Been feeling quite lost lately. I am not sure why as well. I don't seem to be having the mood to do anything. Feels more like I just want to be preoccupied but, the bottom line is, I don't know what to occupy myself with. I guess the more obvious one would be studies and visiting the library.
Quite troublesome and irritating when you come to a point where you're just totally lost. Its not as if I'm bothered about somthing, or feeling upset, well, come to think of it, feeling upset would be a norm to me, because I'm denigrated to be a "very sensitive" person. Sometimes I really wonder if I was that sensitive. Maybe I should not give a damn about what's happening? Maybe I should just satisfy my needs selfishly? Maybe, just maybe....Another thing is have you guys ever looked forward to something so much and practically kept thinking about it over and over again and nothing else seems to be of existence to you? And that thing never happened or took place? Freakingly shocking and quite upsetting ain't it???

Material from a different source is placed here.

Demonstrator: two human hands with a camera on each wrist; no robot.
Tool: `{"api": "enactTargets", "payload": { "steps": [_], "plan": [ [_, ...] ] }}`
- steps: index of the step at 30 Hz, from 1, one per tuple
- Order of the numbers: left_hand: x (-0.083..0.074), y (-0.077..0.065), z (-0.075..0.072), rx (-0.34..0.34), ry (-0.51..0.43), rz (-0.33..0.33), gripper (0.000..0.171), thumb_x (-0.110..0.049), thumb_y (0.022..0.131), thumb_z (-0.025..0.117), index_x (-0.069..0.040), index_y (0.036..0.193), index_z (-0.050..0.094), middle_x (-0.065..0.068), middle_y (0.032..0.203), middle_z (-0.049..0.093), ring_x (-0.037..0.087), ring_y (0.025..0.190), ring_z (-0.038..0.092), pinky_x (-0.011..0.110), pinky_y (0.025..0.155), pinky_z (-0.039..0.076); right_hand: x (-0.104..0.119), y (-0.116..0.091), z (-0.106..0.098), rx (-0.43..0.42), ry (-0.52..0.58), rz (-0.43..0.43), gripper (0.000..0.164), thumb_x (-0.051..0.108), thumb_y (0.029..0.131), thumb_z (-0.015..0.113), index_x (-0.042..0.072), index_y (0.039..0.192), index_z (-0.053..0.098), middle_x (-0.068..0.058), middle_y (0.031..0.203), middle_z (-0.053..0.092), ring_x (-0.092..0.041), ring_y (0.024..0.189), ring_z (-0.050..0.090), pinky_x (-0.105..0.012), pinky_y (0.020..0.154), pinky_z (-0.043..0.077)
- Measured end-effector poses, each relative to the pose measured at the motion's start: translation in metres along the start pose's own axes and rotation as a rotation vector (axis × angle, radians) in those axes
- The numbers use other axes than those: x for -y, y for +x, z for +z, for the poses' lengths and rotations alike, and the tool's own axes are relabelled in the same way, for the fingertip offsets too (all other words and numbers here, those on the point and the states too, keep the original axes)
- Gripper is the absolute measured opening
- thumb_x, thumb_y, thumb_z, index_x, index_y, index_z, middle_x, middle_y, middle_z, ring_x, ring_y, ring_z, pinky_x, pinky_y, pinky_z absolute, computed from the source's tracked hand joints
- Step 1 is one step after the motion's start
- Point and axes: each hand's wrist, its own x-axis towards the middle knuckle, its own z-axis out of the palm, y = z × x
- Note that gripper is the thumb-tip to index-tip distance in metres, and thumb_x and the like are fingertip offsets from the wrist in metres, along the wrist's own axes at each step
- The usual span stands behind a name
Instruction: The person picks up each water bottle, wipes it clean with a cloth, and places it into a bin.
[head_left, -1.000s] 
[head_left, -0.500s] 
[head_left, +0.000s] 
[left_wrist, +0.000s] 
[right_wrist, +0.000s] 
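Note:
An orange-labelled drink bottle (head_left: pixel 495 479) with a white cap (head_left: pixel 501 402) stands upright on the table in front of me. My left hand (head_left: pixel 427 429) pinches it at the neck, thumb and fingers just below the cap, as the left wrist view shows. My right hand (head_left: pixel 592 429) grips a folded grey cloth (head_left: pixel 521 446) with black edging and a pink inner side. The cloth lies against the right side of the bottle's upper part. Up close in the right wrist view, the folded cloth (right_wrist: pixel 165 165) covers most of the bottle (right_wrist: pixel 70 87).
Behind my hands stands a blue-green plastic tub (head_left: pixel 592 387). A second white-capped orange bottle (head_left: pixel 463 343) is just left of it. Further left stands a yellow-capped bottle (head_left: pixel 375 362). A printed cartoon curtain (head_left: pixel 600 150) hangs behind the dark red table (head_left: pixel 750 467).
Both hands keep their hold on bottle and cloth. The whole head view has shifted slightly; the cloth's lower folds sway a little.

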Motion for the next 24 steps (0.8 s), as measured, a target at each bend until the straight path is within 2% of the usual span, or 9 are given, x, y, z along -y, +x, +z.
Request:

I had a few occasions like that happening to me for the past few months. I wonder perhaps if its my high expectations or whether if I deserve to even have it. Somethings in life, one just can't expect much I guess. But, one thing's for sure, I've been learning very painful valuable lessons. Life isn't just being sweet and expecting sweetness in return. The world's a selfish warground and everyone's just saving their own asses and not bothering to save another's. The joke is, "Which imbecile came up with World Peace?" It should be "World Be Selfish"!
I've learnt, that to live in this world, I've got to be extremely diplomatic about almost everything and just be blunt. Contradicting? Well, thats the way I've seen it happen. People putting up false fronts in the fronts of their conversationists and showing their true colours behind their backs. Living in this world isn't easy especially when you know for yourself you've got an "outstanding" character. Its not easy to get people trusting you when you've done mistakes in your life, but the famous phrase of "everyone deserves a second chance" doesn't exist one bit and that I cant vouch for sure. I've learned that the very hard way. If you want to adapt to that phrase, well, I've learnt to use it on myself only.
"Things change. People change." I used to take this as my guide, but somehow, as time flies, I'm begining to loathe it pretty bad and think I rather be a bitch to myself than being my bestfriend and lead life with an attitude. I was born alone and will die alone anyway!